The specimens were cultured on 5% horse blood agar and chocolate agar with semi-quantitative Selonsertib nmr determinations by dispersion of 1 and 10 μL on each half of the plate. The plates were incubated in 5% carbon dioxide at 35°C for 24-48 h. From 152 LRTI patients, blood samples were collected for culture with a Bactec blood-culturing system (BioMérieux, Marcy-Etoile, France) at the Department of Clinical Microbiology, Aarhus University Hospital. Non-frozen urine samples collected from 142 LRTI patients were sent to the Department of Bacteriology, Mycology and Parasitology, Statens Serum Institute, Copenhagen,
Denmark, and were analyzed for pneumococcal capsular polysaccharides by countercurrent immunoelectrophoresis . CSF samples Repotrectinib cell line were submitted for routine bacterial culture and chemistry . DNA extraction DNA
from 0.2-0.5 mL BAL was extracted by the automatic MagNa Pure LC DNA-Isolation system (Roche Diagnostics). Bacteria DNA used for determination of the analytical sensitivity of the Spn9802 and the P6 PCRs was purified from cultured isolates (S. pneumoniae CCUG 28588T and H. influenzae CCUG 23946 T) by phenol-chloroform extraction of bacteria harvested in exponential growth phase after culturing on chocolate agar at 37°C in 5% carbon dioxide and the concentration of DNA was determined by a Nanodrop instrument (NanoDrop Technologies, Inc. Wilmington, DE, USA). The genome copy number was determined according to conventional calculations based on molecular weight and one gene copy per genome. CSF samples (50 μL-1.5 mL) were centrifuged at 12 000 g for 20 min, after which DNA was extracted from the pellet with a bacterial DNA preparation kit (Roche Diagnostics, Indianapolis, USA), used according to the manufacturer’s instructions. qmPCR The quantitative Spn9802 PCR for the detection of S. pneumoniae  was combined with the P6 PCR for the detection of H. influenzae  and the ctrA PCR for the detection of Neisseria www.selleckchem.com/products/YM155.html meningitidis . All primers and probes are shown in Table
1 where positions with lower case letters indicate locked nucleic acid Farnesyltransferase . Table 1 Oligonucleotide primers and probes for detection of S. pneumoniae, H. influenzae and N. meningitidis.

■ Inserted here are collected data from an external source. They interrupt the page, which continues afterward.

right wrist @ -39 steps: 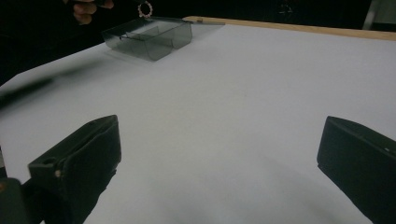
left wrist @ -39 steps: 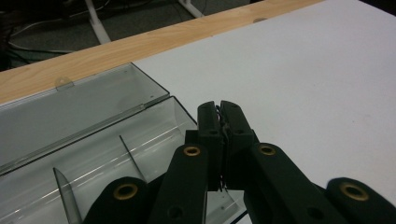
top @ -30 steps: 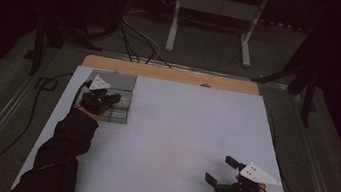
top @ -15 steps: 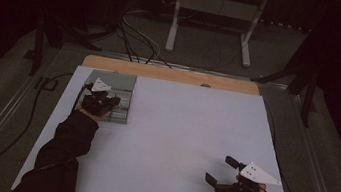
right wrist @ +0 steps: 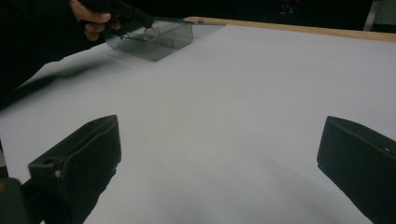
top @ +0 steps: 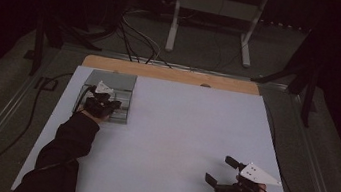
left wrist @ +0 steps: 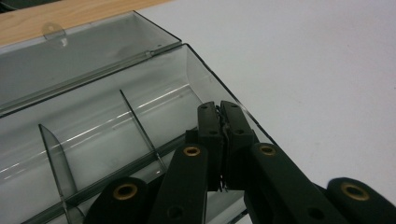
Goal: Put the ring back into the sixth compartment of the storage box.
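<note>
Smoky clear plastic, one box sits upper left of the high view, lid open, compartments bare. The left gripper is over it, jaws pressed together on nothing. Lower right, the right gripper gapes wide.

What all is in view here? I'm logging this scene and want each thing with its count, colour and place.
Compartment box: one, clear smoky grey, lid open, far left of the table.
Dividers: at least two, clear, inside the box.
Table: one, white top, wooden far edge.
Cables: several, dark, on the floor beyond.
Metal stand: one, pale grey, behind the table.
Left gripper: one, black, jaws shut, over the box.
Right gripper: one, black, jaws open, near right corner.
</note>
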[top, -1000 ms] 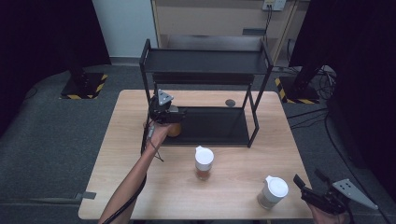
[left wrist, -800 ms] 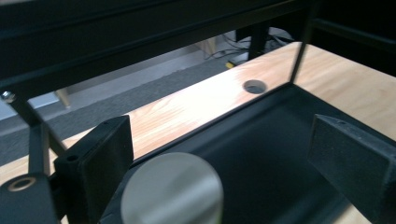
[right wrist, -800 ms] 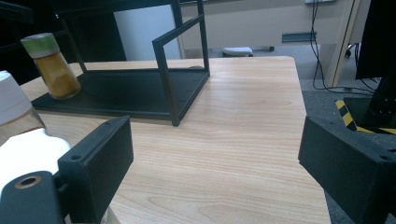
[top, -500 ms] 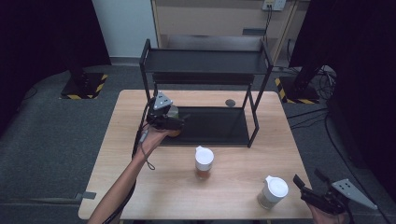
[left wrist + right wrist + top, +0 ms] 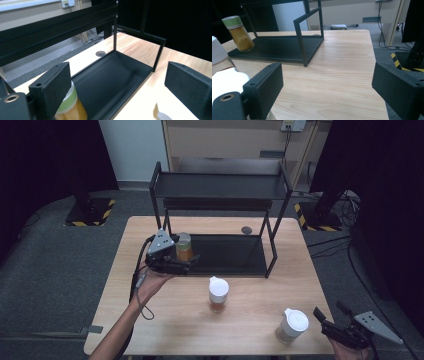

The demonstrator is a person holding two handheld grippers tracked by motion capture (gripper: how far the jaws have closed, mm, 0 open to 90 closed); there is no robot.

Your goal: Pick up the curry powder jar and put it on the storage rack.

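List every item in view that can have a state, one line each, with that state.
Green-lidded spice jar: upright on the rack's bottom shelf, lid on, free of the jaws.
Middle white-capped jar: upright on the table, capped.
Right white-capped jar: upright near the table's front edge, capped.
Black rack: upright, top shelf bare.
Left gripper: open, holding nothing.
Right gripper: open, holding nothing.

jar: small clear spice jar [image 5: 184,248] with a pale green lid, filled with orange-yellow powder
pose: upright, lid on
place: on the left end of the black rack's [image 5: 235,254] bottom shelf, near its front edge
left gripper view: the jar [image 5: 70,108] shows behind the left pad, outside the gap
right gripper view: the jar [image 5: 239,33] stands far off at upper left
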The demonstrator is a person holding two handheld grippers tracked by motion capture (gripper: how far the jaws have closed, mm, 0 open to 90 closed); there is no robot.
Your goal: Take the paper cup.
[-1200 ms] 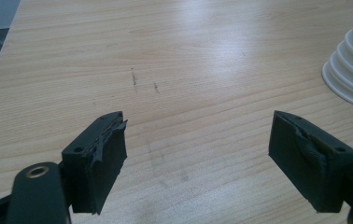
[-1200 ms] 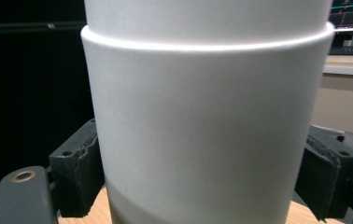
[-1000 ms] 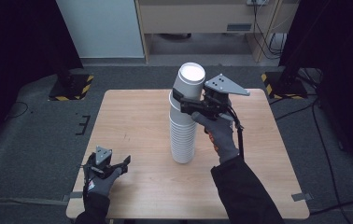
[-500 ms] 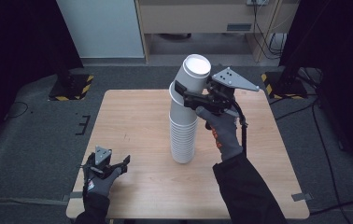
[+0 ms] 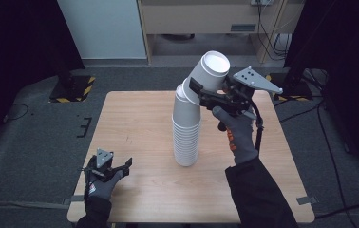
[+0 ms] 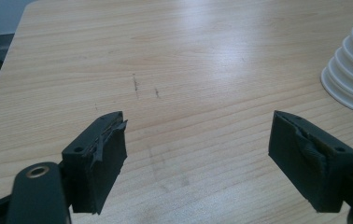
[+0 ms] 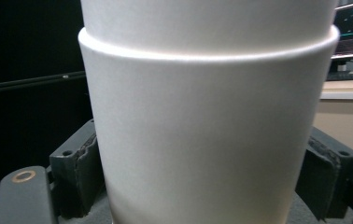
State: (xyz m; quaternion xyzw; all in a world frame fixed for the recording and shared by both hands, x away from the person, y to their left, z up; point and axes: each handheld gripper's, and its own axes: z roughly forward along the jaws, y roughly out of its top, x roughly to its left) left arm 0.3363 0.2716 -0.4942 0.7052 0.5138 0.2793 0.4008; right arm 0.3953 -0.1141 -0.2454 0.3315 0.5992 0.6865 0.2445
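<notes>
A tall stack of white paper cups [image 5: 186, 137] stands upside down in the middle of the wooden table [image 5: 135, 118]. My right gripper [image 5: 197, 91] is shut on the top cup [image 5: 208, 73], which is raised and tilted to the right off the stack. The cup just under it leans too. The right gripper view has the held cup [image 7: 202, 116] pressed between the fingers [image 7: 74, 172]. My left gripper [image 5: 120, 166] rests low at the table's near left corner, open, with bare wood between its fingertips [image 6: 100, 163]. The stack's base [image 6: 352, 79] shows at the right edge of that view.
The table's left half and near edge are bare wood. Dark floor surrounds the table, with yellow-and-black striped stand feet [image 5: 75, 88] at the back left. A cabinet [image 5: 206, 19] and cables lie beyond the far edge.
My right gripper has lifted and tipped the top cup up and to the right, away from the stack. The left gripper has stayed put.
</notes>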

Sequence (5′ to 3′)a Positions in target gene S. pneumoniae Spn9802 F 5′-A GTC GTT CCA AGG TAA CAA GTC T-3′ 3370-3392 Spn9802 R 5′-AC CAA CTC GAC CAC CTC TTT-3′ 3525-3506 Spn9802 FAM 5′-FAM-aTc AGa TTg CTg ATa AAa CgA-BHQ1-’3 H. influenzae Hi P6 F 5′-CCA GCT GCT AAA GTA TTA GTA GAA G-3′ 302-326 Hi P6 R 5′-TTC ACC GTA AGA TAC TGT GCC-3′ 477-457 Hi P6 JOE 5′-JOE- CAg ATg CAg TTg AAg GTt Att tAG-BHQ1-’3 N. meningitidis ctrA F 5′-GCTGCGGTAGGTGGTTCAA-3′ 617-635 ctrA R 5′-TTGTCGCGGATTTGCAACTA-3′ 727-708 ctrA ROX 5′-ROX-CATTGCCACGTGTCAGCTGCACAT- BHQ1-’3 a Positions with lower case letters indicate locked nucleic acid . The PCR for detection of N. meningitidis was used as described previously, except that 3.